Friday, November 13, 2009

Walking Away Unscathed in California

In Santa Clara County, California, home of the Silicon Valley, prosecutorial misconduct has cost the county a whopping $5 million in settlements since 2005, according to a guest opinion column in the San Jose Mercury News this past Wednesday.

The cost has been enormous and the Mercury News column noted some examples:
Last month, the county authorized paying $750,000 to settle a lawsuit brought by Donna Auguste, whose Colorado home was illegally searched by police six years ago.
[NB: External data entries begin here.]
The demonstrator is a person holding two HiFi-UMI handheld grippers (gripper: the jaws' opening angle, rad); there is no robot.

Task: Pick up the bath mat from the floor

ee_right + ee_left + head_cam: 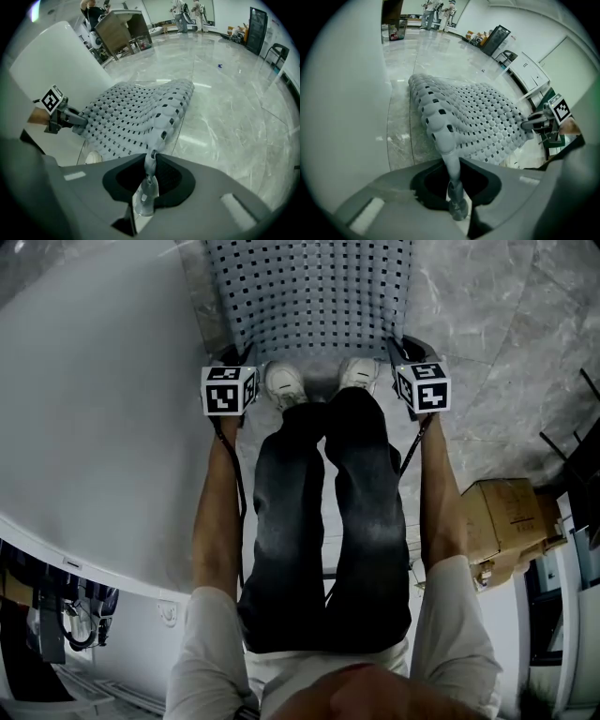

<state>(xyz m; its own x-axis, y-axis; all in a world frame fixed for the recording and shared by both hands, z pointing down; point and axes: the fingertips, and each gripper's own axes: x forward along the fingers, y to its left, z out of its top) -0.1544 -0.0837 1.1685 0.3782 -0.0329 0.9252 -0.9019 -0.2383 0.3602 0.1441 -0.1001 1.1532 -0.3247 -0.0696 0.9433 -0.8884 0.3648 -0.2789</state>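
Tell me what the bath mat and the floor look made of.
The bath mat looks like soft rubber or silicone, matte pale grey: rounded bumps, a grid of square holes, and it bends and pinches thin at its corner. The floor: polished marble-look stone or tile, with grey veining, glossy reflections, thin joints.

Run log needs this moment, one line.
left tool: shut on bath mat | right tool: shut on bath mat | mat edge: raised

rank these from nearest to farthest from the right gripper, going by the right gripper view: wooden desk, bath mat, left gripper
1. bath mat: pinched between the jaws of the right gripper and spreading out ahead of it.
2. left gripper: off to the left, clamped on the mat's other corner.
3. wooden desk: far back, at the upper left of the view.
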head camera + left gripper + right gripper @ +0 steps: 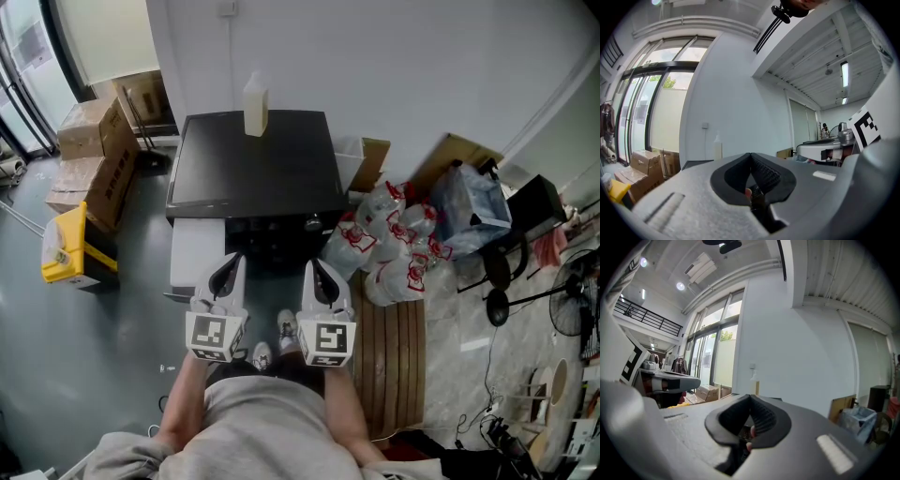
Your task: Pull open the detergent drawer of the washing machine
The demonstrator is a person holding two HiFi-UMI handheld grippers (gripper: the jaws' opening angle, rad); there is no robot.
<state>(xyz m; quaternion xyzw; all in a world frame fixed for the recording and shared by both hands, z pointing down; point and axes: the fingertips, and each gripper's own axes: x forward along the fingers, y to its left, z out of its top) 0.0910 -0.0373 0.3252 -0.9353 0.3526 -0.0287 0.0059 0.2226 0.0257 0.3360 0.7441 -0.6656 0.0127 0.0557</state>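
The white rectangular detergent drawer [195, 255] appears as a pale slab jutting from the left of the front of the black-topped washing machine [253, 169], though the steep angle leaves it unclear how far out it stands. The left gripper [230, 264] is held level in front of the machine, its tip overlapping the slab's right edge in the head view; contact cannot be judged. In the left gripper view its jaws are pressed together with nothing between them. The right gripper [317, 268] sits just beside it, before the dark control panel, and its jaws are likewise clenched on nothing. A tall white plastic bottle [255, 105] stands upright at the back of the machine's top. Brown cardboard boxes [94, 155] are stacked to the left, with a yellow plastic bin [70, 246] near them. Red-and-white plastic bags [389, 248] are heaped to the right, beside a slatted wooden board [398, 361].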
Earlier this year, the county forked over $1 million to settle a lawsuit alleging, in part, prosecutorial misconduct brought by Jeffrey Rodriguez, who was wrongfully convicted and released after five years in prison. Two years ago, the county settled a similar suit brought by Rick Walker, who served 12 years in prison for a murder he did not commit. Santa Clara County paid $1.3 million in taxpayer dollars on top of $1.45 million paid by the county's insurance carrier.
But what is more disturbing is the following:
Remarkably, not a single prosecutor [in Santa Clara County] faced discipline in these prosecutions, with the exception of Santa Clara County prosecutor Ben Field. Field, who orchestrated the illegal search in the Auguste case and whose multiple prosecutorial misdeeds have been exposed by the Mercury News, has been ordered to surrender his law license for four years.
The authors go on to note that the problem is not limited to just Santa Clara County, but throughout the Golden State:
Perhaps most significant is the immeasurable cost and risk to society of having the real perpetrators still out there. Prosecutors rarely suffer personal consequences for engaging in misconduct. They have absolute immunity for their official conduct as advocates, and when acting as investigators, they can be held liable for their misconduct only if it violates the law. A recent study by the California Commission on the Fair Administration of Justice examined California appellate court rulings and found that during the ten year period ending in 2007, prosecutors committed misconduct in 444 cases, yet only two were disciplined. Thirty of them committed misconduct more than once. Two of them did it three times. Virtually all of these prosecutors walked away unscathed.
Across the nation, the Rove Republican Racket engaged in prosecutorial misconduct through the 93 U.S. Attorney offices to target political enemies or prominent Democrats. The cost has been enormous and the toll on these innocent political victims cannot be measured. What is angering to us is these prosecutors have "absolute immunity," know it, and most likely will get away with it.